TASK STATEMENT: Transcribe the data that follows without changing a word, and omit the pictures.

SUPPLIED DATA:
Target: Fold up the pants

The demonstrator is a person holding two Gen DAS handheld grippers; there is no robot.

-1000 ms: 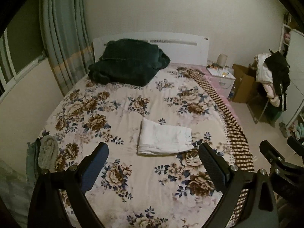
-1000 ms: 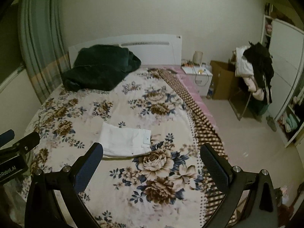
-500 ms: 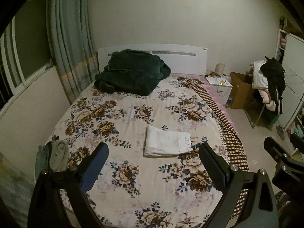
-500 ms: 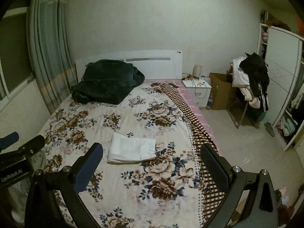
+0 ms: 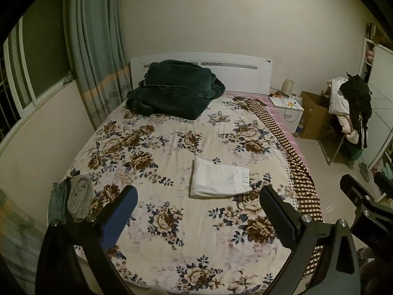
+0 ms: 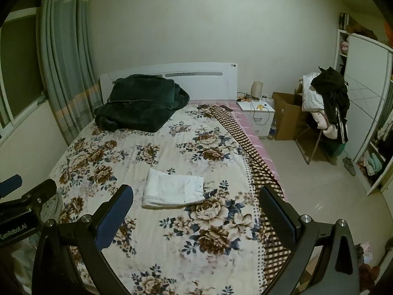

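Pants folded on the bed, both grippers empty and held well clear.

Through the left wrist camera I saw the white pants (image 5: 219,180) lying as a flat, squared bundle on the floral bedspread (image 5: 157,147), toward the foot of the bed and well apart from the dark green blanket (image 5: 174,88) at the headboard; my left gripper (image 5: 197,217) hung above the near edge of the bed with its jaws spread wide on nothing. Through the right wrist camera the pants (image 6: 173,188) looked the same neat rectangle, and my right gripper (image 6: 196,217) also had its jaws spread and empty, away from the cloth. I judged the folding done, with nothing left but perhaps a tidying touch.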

SOLUTION FOR THIS TASK:
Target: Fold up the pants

The demonstrator is a person holding two Gen DAS handheld grippers; there is no robot.

-1000 ms: 
-1000 ms: 
-500 ms: 
-500 ms: 
+0 ms: 
+0 ms: 

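Pants folded on the bed, both grippers empty and held well clear.

Through the left wrist camera I saw the white pants (image 5: 219,180) lying as a flat, squared bundle on the floral bedspread (image 5: 157,147), toward the foot of the bed and well apart from the dark green blanket (image 5: 174,88) at the headboard; my left gripper (image 5: 197,217) hung above the near edge of the bed with its jaws spread wide on nothing. Through the right wrist camera the pants (image 6: 173,188) looked the same neat rectangle, and my right gripper (image 6: 196,217) also had its jaws spread and empty, away from the cloth. I judged the folding done, with nothing left but perhaps a tidying touch.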

This exercise has been fully answered.